**Your instructions:** Report the count of lines below in which the string "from" occurs; include nothing else.

────────────────────

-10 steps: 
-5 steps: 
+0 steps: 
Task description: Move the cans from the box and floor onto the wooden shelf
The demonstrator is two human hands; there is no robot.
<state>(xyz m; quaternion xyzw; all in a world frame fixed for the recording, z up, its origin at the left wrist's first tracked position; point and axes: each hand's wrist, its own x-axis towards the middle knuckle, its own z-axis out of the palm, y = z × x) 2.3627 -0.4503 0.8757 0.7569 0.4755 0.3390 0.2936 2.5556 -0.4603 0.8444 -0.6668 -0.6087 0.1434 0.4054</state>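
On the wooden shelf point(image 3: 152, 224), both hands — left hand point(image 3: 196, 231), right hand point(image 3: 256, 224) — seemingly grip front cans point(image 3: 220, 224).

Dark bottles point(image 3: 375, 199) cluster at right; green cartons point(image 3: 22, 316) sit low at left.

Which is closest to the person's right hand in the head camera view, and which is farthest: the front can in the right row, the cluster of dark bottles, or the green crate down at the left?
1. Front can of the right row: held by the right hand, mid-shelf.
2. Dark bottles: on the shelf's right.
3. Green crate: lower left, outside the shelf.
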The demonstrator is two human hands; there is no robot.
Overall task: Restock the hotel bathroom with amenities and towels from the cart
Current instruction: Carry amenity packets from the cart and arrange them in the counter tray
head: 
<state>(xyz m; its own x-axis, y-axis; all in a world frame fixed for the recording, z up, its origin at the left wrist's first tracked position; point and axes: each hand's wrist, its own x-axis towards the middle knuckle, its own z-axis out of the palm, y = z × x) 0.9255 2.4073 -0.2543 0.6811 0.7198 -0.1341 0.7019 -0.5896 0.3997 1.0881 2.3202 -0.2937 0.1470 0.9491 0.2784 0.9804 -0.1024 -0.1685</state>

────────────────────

**Exercise solution:** 3